:: Task directions ::
Print, exactly and completely, the data that appears below.

:: Data extract ::
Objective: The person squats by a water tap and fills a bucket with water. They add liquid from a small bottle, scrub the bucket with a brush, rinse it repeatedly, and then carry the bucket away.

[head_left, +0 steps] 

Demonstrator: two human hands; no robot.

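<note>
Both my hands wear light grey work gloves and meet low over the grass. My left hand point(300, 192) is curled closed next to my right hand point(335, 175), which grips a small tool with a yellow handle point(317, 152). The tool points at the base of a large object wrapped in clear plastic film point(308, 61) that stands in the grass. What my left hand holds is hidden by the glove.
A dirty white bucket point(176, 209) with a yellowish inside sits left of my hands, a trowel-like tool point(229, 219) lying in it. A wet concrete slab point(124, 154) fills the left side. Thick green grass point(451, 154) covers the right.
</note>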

:: Task response ::
Objective: The person squats by a water tap and fills a bucket with water. They add liquid from a small bottle, scrub the bucket with a brush, rinse it repeatedly, and then carry the bucket away.

[head_left, +0 steps] 

Demonstrator: two human hands; no robot.

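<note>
Both my hands wear light grey work gloves and meet low over the grass. My left hand point(300, 192) is curled closed next to my right hand point(335, 175), which grips a small tool with a yellow handle point(317, 152). The tool points at the base of a large object wrapped in clear plastic film point(308, 61) that stands in the grass. What my left hand holds is hidden by the glove.
A dirty white bucket point(176, 209) with a yellowish inside sits left of my hands, a trowel-like tool point(229, 219) lying in it. A wet concrete slab point(124, 154) fills the left side. Thick green grass point(451, 154) covers the right.
</note>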

Nothing else remains for the exercise.